What the task asks:
What you return must be every line below that includes the word "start".

Top of Supplied information

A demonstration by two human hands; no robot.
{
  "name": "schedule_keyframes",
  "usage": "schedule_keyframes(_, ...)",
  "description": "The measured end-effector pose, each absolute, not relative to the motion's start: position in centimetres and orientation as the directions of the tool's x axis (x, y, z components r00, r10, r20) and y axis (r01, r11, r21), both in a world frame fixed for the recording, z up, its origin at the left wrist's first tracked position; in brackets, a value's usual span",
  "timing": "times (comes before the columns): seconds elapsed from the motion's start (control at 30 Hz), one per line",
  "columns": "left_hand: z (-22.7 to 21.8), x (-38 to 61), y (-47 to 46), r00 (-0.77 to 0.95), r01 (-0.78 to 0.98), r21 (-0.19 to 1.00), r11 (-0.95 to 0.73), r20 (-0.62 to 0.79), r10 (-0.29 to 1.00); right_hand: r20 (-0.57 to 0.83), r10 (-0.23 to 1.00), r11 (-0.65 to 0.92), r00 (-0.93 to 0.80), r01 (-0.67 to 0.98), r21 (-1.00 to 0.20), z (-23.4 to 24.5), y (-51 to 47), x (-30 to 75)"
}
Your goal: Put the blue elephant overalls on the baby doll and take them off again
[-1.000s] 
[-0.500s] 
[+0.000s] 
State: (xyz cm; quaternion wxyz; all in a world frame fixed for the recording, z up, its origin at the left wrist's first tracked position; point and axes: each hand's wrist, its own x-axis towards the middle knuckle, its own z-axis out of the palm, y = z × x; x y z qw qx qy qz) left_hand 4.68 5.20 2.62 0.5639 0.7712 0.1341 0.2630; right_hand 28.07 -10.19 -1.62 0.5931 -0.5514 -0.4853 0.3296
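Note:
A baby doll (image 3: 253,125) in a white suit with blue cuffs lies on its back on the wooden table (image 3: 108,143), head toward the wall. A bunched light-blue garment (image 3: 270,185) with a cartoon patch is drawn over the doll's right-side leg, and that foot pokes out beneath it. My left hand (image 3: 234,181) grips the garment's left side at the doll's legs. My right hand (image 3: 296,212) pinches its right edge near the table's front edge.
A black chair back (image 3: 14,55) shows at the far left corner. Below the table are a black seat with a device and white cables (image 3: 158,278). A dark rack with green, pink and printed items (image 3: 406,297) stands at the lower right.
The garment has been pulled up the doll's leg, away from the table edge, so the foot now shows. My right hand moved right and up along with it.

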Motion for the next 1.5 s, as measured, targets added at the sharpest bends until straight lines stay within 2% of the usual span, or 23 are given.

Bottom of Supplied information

Written reply:
  "description": "The measured end-effector pose, each absolute, not relative to the motion's start: position in centimetres and orientation as the directions of the tool's x axis (x, y, z components r00, r10, r20) and y axis (r01, r11, r21), both in a world frame fixed for the recording, z up, its origin at the left wrist's first tracked position; in brackets, a value's usual span",
  "timing": "times (comes before the columns): seconds elapsed from the motion's start (control at 30 Hz), one per line",

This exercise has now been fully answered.